Given the price tag can be 50,000, or 100,000 or 200,000 to "restore each child to normal" and save them from "lifelong institutionalizaton" this is going to lead to more than that "let down" feeling I had when I found out Santa wasn't real.
Now mind you, in keeping with the recent mandate to engage in "evidence based practices" I was careful to use well established widely used scientific procedures to locate sound, unbiased, high quality sources of information on efficacy and effectiveness. Another way of putting this was I could NOT simply read & report what the first 20 papers said, even if they all said the same thing. I had to follow procedures to identify only the highest quality, "most likely to be free of bias" sources, which turned out to be like looking for the proverbial needle in the haystack.
I did this and ended up with this conclusion:
- The evidence to support EIBI for children with ASDs is weak.
- Some say it is promising.
- Others say it is preliminary.
- Others might say it can work by leading to outcomes for some things for some children and those outcomes are modest.
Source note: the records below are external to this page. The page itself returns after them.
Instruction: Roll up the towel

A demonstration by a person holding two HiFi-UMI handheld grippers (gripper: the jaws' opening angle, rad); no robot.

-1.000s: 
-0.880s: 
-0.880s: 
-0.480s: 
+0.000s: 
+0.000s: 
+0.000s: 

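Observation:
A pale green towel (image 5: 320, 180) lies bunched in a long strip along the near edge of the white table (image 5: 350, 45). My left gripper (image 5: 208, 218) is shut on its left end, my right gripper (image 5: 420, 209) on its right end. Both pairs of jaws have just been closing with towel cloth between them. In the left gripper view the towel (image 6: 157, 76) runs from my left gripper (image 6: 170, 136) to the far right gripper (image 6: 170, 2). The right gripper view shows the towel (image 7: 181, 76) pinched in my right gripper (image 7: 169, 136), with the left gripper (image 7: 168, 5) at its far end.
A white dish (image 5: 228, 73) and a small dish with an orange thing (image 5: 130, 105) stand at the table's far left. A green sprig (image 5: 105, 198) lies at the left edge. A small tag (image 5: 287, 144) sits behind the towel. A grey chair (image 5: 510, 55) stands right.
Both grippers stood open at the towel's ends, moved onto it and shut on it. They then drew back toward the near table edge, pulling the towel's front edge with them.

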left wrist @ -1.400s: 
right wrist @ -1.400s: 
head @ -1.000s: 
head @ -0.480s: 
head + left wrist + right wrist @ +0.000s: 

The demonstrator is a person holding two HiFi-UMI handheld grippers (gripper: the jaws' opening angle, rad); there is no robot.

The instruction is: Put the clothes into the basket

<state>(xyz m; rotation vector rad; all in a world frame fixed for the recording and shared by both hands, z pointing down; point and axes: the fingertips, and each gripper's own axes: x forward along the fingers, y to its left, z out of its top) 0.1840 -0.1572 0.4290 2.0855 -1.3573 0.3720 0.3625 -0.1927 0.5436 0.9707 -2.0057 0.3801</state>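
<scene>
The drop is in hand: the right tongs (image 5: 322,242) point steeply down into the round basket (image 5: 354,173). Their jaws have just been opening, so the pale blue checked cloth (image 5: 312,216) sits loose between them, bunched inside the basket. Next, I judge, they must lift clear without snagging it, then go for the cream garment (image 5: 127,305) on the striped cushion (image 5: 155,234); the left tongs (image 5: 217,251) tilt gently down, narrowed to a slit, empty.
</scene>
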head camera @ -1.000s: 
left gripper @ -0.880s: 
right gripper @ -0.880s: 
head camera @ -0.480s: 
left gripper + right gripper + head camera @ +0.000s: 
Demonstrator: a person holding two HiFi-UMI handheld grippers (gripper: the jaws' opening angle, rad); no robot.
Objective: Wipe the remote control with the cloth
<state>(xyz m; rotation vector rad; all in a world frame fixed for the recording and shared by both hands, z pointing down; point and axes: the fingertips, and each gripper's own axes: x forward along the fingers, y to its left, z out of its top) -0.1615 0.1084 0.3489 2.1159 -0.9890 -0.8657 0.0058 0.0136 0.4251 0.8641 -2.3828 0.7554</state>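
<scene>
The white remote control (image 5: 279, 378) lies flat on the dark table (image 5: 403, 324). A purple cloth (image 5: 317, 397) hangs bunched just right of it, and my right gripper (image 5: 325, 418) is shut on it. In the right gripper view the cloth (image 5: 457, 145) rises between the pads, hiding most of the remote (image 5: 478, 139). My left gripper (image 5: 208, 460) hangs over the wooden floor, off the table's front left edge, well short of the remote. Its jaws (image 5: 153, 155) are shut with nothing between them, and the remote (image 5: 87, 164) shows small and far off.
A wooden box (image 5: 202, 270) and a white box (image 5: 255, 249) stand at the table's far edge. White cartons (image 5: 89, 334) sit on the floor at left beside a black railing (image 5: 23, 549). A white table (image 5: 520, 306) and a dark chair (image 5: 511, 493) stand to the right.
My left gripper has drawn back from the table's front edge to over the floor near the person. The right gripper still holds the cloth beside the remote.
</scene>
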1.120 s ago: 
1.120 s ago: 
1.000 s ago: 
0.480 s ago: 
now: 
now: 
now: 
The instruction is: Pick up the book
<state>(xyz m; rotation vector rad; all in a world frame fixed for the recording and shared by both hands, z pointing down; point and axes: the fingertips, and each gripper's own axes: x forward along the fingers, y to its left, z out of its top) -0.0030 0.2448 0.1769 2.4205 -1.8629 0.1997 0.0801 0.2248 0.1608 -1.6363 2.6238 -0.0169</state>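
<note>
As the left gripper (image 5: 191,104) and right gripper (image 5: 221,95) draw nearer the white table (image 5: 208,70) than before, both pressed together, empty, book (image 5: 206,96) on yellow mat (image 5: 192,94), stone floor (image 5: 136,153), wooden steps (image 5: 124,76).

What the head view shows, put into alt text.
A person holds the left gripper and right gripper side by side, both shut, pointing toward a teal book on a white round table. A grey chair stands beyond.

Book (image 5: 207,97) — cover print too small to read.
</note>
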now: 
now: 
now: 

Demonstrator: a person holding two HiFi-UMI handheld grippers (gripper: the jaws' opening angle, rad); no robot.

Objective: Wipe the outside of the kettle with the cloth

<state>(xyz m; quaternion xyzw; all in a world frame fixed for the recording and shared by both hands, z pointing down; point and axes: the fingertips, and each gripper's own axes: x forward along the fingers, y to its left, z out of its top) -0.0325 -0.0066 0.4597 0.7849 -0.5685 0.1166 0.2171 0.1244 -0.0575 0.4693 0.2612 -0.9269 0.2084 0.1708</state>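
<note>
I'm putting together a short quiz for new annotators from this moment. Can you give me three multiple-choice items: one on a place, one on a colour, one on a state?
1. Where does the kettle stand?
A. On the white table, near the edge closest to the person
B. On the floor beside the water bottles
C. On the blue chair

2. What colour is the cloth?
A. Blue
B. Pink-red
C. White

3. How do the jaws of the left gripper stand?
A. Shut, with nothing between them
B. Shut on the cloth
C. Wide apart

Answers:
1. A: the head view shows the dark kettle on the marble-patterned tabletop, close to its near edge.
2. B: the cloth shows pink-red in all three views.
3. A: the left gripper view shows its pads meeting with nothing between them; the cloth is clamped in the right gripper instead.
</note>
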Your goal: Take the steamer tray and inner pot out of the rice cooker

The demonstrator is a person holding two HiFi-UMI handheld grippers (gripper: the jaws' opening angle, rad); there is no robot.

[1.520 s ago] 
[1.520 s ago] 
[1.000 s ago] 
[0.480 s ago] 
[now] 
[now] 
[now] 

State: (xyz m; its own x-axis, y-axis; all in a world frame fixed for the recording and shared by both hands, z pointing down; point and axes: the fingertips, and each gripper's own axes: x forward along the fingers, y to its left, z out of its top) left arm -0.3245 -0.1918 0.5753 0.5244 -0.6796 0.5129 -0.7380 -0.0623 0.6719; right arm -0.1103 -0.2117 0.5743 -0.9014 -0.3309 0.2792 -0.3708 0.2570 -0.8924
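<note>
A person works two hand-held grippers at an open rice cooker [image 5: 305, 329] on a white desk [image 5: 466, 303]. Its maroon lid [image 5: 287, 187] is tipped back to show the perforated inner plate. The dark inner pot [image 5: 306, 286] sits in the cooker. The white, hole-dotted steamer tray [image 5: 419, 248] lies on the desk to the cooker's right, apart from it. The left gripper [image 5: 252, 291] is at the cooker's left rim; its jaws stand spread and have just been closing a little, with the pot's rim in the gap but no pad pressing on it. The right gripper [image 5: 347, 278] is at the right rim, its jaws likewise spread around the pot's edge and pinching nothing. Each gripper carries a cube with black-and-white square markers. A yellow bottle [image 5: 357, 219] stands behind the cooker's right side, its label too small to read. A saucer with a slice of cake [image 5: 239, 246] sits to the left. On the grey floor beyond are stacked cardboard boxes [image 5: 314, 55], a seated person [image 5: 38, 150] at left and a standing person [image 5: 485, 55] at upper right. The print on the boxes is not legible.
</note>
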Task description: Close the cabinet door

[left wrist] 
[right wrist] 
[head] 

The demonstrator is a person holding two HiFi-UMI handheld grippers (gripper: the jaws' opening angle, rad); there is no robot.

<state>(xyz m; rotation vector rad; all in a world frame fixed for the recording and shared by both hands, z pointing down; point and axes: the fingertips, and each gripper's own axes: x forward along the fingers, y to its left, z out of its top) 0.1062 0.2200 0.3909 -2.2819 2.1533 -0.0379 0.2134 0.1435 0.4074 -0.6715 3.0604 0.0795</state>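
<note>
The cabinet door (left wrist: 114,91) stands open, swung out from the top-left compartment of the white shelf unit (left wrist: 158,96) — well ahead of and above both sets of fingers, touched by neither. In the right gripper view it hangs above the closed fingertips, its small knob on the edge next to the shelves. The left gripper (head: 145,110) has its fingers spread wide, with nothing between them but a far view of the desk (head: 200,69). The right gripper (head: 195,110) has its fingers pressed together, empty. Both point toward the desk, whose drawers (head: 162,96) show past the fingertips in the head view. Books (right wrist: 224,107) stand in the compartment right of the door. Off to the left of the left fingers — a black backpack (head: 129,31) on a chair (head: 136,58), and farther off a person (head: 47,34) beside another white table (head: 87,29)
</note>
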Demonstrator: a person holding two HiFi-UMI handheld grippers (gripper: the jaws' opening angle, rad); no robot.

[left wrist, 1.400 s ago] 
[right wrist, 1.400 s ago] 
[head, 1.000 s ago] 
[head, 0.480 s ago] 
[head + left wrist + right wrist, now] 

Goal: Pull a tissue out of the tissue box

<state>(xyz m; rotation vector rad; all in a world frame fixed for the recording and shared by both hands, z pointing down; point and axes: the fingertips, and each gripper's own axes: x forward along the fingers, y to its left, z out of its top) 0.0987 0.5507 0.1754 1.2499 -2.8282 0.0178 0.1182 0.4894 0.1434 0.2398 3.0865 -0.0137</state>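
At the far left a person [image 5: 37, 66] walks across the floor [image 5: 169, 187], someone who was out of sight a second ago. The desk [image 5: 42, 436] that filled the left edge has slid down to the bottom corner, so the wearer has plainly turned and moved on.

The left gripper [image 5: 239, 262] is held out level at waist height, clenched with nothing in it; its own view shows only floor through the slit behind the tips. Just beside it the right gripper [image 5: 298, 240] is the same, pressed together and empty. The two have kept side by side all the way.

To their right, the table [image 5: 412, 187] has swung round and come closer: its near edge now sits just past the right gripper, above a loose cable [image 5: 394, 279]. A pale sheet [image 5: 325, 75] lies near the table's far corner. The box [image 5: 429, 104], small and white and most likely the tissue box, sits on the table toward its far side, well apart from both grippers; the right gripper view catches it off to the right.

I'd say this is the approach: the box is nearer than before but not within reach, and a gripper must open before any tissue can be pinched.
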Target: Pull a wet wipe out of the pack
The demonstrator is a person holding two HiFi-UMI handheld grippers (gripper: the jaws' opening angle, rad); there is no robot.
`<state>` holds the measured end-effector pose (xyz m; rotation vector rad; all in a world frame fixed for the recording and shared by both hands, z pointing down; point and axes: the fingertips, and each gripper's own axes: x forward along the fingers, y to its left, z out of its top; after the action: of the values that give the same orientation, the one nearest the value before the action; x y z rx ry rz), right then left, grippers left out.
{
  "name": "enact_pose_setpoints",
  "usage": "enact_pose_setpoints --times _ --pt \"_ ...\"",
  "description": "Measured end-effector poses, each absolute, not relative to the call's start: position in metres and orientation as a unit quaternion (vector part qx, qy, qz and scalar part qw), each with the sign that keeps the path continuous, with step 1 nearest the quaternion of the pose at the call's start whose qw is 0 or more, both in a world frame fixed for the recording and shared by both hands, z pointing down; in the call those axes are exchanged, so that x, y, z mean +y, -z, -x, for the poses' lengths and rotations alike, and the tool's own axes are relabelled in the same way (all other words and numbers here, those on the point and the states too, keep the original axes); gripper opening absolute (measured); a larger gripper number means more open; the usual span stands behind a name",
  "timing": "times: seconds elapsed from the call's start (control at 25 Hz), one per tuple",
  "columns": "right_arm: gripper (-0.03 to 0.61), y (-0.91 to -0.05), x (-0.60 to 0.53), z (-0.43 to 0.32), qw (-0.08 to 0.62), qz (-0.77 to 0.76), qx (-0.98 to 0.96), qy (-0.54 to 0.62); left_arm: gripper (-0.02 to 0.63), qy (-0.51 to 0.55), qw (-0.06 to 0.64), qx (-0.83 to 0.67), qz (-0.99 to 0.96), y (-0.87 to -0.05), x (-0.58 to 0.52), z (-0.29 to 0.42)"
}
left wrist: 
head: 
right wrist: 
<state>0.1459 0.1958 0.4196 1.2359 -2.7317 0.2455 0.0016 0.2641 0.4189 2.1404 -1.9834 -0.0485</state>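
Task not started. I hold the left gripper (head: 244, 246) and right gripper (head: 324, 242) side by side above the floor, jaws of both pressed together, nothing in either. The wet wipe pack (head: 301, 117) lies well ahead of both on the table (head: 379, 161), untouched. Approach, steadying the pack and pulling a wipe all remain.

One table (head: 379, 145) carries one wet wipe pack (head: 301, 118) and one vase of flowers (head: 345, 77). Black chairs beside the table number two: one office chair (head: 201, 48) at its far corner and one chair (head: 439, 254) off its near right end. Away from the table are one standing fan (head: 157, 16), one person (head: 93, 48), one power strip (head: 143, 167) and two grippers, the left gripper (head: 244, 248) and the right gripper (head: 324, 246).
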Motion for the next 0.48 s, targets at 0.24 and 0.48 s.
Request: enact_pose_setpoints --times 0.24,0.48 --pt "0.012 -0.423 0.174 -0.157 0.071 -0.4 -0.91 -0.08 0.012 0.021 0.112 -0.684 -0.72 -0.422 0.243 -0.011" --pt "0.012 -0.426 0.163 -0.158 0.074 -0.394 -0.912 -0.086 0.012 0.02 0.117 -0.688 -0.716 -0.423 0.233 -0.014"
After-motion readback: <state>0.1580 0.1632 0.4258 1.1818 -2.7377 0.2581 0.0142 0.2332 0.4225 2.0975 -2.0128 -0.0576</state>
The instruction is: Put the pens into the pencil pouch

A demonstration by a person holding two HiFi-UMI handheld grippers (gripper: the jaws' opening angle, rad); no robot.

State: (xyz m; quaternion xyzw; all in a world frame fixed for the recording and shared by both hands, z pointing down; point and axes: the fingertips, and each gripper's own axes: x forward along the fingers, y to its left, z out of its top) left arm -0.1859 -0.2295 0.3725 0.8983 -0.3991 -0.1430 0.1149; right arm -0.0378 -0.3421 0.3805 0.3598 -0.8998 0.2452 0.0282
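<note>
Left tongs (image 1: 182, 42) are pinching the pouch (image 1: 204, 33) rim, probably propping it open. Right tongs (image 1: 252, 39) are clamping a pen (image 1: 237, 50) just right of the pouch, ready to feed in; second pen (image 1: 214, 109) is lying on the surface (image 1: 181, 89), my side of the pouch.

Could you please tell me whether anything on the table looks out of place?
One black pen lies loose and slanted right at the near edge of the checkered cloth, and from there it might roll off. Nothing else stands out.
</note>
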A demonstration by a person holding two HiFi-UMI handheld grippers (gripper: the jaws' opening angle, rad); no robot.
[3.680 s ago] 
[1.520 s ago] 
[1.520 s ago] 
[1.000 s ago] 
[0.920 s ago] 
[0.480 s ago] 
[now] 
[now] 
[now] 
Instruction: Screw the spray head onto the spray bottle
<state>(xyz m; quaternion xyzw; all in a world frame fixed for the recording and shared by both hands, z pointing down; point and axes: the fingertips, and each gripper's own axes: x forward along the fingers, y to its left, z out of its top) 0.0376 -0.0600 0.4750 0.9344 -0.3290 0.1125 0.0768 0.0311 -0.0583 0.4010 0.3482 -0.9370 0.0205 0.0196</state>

- They all say that such results in no way establish the superiority of this program over others.
- They all say it is generally frought with methodological weaknesses that lead one to not be able to determine for sure how effective it is and for whom it is effective.
The reviewers who claim more dramatic results are the producers of the technology. Hmmm. That's not surprising but WHY are parents, providers and policy makers so easily bamboozled? Especially when the pricetag is 50K or more per year per child over several years and involve tremendous time, committment, and sacrifices etc. from families?
The phenomena, in my opinion is due to an "Information Cascade" in the ASD community. This Cascade has lead to a lopsided portrayal of the evidence in the published (as well as public) domains. It means something has happened on a grand scale that can lead to a lot of faulty/costly decisions; ineffecient policies, and unhappy consumers. The information Cascade comes about this way:
Even though the consensus in the scientific community is X, this X is a little known secret due to the fact that most of the publications cited are papers and sources that do not contain X and instead, suggest Y (Y= this is the bomb, this is the ONLY proven treatment, this will restore your child to normal and without it, your child will end up institutionalized.....)
I borrowed this explanation and the terminology from a recently published article by Dr. Greenberg, Assoc. Professor of Neurology at Children's Hospital Infomatics Program and Department of Neurology, Brigham oungWomen's Hospital, Harvard Medical School.
[ see Steven Greenberg (July 21, 2009) How citation distortions create unfounded authority: analysis of a citation network. BMJ,339, b2680]
According to Dr. Greenberg, "Unfounded authority" is created by "citation bias" -- avoiding the citation of papers that weaken or refute (however valid) the desired belief. By citing only papers that support the belief, that belief is expanded and hypothesis is converted to fact through citation alone. Through distortions in the social use of citations, bias, amplification and inventon are used to generate information cascades resulting in the situation I have found with the ASD treatment/interventon literature.
I guess we need someone like Dr. Greenberg to test my hypothesis, and also to help us figure out how to set the record straight before we bankrupt our healthcare system and disappoint a lot of families of children with ASD- worldwide.
I hope he is quick about it. I am not very popular these days and I did everything by the "scientific book."